■ THE TASK: The required output is the lines below from the line containing "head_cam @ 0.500" to the line containing "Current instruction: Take", inclusive, retyped exactly. No other lines belong in it.

Data entries
--- START ---

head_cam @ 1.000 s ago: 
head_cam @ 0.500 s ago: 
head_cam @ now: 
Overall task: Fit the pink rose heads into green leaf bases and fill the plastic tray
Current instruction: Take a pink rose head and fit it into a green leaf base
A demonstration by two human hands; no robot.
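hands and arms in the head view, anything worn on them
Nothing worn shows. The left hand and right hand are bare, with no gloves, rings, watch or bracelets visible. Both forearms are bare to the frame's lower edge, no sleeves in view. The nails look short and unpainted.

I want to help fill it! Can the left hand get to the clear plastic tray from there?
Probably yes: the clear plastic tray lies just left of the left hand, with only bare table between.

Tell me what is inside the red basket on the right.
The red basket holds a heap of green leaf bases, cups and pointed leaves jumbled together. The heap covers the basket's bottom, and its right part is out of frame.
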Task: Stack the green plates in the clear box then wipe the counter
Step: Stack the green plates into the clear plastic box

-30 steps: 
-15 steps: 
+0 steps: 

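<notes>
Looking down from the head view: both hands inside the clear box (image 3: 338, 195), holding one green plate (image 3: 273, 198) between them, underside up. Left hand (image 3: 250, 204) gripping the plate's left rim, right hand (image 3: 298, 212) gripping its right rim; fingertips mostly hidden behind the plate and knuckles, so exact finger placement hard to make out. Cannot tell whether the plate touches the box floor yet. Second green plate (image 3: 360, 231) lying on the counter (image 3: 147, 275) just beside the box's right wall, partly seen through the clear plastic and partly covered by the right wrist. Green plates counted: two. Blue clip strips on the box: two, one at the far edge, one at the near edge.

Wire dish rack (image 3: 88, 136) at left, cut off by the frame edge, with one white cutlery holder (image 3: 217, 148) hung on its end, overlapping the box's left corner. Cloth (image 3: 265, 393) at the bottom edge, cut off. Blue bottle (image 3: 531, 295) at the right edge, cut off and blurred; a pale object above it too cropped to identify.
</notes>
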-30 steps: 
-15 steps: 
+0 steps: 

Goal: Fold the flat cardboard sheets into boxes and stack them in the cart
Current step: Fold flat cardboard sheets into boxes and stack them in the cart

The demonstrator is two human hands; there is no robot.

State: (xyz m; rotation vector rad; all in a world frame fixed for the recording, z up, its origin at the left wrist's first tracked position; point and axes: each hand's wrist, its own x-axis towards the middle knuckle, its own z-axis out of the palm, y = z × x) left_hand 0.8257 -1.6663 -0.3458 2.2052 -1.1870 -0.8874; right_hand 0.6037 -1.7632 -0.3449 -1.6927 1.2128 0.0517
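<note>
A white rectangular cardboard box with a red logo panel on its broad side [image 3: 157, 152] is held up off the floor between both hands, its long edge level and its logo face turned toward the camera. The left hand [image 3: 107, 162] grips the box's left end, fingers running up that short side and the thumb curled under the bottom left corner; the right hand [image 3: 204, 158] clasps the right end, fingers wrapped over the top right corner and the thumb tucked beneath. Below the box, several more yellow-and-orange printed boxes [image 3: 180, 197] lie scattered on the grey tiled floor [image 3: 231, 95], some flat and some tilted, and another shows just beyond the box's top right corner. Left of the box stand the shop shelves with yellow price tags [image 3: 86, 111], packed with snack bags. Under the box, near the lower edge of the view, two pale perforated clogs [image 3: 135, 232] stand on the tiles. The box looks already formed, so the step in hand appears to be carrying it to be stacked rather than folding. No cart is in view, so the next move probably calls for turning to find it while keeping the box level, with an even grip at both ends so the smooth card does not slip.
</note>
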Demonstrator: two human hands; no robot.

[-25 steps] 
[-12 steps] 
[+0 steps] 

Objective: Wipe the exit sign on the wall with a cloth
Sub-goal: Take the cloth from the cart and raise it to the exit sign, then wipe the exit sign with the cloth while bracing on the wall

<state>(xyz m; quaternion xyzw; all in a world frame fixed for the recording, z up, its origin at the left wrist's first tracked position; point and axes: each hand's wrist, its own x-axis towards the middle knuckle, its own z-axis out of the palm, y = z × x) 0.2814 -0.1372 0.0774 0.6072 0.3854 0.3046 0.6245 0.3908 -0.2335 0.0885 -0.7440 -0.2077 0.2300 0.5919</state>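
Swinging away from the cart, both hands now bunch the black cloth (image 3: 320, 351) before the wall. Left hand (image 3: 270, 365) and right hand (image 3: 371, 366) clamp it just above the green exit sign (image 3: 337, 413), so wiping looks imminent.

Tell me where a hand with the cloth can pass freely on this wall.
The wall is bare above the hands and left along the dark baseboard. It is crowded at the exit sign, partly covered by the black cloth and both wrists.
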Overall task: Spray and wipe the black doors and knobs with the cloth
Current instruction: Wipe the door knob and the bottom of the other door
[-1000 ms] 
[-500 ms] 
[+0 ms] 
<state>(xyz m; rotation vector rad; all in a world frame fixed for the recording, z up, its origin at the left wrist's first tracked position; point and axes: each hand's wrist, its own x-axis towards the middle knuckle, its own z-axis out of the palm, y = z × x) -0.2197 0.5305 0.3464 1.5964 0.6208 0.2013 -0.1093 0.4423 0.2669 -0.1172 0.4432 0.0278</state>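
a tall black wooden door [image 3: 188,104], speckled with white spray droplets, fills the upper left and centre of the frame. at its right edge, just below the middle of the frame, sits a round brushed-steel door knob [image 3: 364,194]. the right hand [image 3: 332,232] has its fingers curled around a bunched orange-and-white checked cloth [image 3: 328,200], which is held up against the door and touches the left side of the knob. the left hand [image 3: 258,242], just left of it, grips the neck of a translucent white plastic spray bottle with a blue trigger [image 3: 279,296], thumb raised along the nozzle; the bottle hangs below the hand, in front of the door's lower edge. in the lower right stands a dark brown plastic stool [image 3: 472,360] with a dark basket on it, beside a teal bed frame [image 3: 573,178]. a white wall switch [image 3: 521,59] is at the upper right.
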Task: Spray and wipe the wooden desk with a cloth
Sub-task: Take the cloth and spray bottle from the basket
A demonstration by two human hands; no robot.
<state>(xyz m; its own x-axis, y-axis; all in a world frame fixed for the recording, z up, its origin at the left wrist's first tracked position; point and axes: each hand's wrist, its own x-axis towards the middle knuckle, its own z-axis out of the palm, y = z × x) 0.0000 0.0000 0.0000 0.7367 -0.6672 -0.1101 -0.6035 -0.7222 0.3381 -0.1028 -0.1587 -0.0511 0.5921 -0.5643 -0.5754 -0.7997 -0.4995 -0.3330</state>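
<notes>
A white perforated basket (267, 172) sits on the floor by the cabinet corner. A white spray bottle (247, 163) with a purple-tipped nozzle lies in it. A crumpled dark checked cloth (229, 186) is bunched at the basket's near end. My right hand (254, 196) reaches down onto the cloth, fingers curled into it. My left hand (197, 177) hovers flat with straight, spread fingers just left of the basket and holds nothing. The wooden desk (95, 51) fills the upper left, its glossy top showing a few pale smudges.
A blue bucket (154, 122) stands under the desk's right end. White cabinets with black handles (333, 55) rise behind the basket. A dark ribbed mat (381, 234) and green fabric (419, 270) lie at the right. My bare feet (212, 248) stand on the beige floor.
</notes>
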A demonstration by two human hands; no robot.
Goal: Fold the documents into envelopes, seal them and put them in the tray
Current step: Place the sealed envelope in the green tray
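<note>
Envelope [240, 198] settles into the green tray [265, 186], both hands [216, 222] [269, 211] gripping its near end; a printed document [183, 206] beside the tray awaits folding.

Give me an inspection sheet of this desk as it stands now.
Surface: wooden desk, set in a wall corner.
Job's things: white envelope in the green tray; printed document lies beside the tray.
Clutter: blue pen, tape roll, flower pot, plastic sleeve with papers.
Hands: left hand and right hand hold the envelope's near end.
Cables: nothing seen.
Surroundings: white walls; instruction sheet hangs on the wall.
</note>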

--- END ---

■ RESPONSE TO THE EXERCISE:
head_cam @ 0.500 s ago: 
head_cam @ now: 
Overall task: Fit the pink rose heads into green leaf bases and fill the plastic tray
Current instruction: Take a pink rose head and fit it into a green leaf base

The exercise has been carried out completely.